## WHAT YOU ARE ASKED TO DO
Retype every line from the start of the data down to and including the line with "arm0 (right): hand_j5". Skip the pictures.

□ □ □ □

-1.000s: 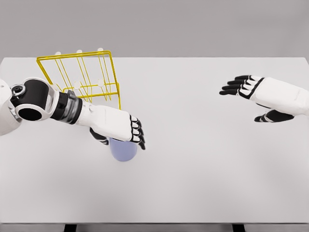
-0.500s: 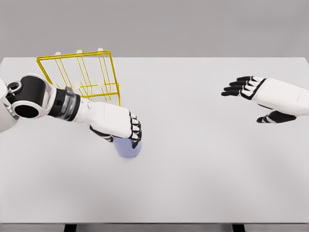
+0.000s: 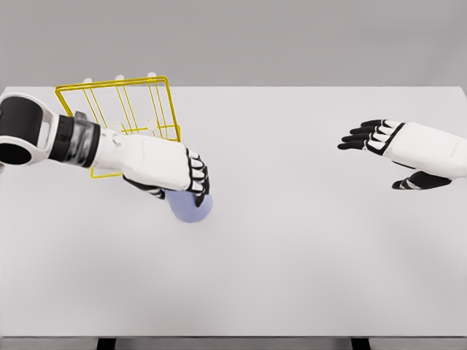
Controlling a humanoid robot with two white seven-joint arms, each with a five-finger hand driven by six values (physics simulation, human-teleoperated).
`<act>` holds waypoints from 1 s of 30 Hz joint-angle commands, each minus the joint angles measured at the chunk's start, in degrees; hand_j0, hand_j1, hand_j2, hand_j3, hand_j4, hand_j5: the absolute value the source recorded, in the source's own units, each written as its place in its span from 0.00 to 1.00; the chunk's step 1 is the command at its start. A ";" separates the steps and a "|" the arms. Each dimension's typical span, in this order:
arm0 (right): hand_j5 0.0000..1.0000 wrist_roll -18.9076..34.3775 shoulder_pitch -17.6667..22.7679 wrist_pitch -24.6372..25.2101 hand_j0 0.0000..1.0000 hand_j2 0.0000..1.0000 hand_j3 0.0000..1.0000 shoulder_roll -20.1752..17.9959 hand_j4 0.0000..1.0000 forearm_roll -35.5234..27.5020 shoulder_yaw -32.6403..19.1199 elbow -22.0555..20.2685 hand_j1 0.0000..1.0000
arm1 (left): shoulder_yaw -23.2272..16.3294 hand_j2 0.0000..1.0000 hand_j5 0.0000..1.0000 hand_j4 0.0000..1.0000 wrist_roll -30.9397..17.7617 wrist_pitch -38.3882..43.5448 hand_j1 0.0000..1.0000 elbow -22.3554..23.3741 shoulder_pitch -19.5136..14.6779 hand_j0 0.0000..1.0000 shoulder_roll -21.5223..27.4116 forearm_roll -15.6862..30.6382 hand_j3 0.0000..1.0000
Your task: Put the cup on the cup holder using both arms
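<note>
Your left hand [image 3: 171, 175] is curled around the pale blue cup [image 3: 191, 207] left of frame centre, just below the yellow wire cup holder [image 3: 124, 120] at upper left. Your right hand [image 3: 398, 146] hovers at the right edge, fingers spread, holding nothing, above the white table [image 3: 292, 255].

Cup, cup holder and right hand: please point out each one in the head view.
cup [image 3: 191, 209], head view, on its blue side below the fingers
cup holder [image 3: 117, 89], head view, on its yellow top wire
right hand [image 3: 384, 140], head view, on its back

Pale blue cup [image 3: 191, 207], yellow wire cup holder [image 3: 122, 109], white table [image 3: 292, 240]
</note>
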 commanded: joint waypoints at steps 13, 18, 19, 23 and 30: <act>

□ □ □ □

## EXERCISE RESPONSE
-1.000s: 
-0.500s: 
+0.000s: 
Controlling a humanoid robot with two white seven-joint arms, each with a five-finger hand driven by six values (physics simulation, human-teleoperated).
`<act>` holds waypoints from 1 s of 30 Hz joint-angle commands, each minus the joint angles measured at the chunk's start, in degrees; hand_j0, hand_j1, hand_j2, hand_j3, hand_j4, hand_j5: the absolute value the source recorded, in the source's own units, each written as its place in its span from 0.00 to 1.00; the chunk's step 1 is the command at its start. A ";" separates the steps and a "|" the arms. Each dimension's typical span, in this order:
arm0 (right): hand_j5 0.0000..1.0000 wrist_roll -18.9076..34.3775 shoulder_pitch -17.6667..22.7679 wrist_pitch -24.6372..25.2101 hand_j0 0.0000..1.0000 hand_j2 0.0000..1.0000 hand_j3 0.0000..1.0000 shoulder_roll -20.1752..17.9959 hand_j4 0.0000..1.0000 forearm_roll -35.5234..27.5020 shoulder_yaw -32.6403..19.1199 elbow -22.0555..20.2685 hand_j1 0.0000..1.0000

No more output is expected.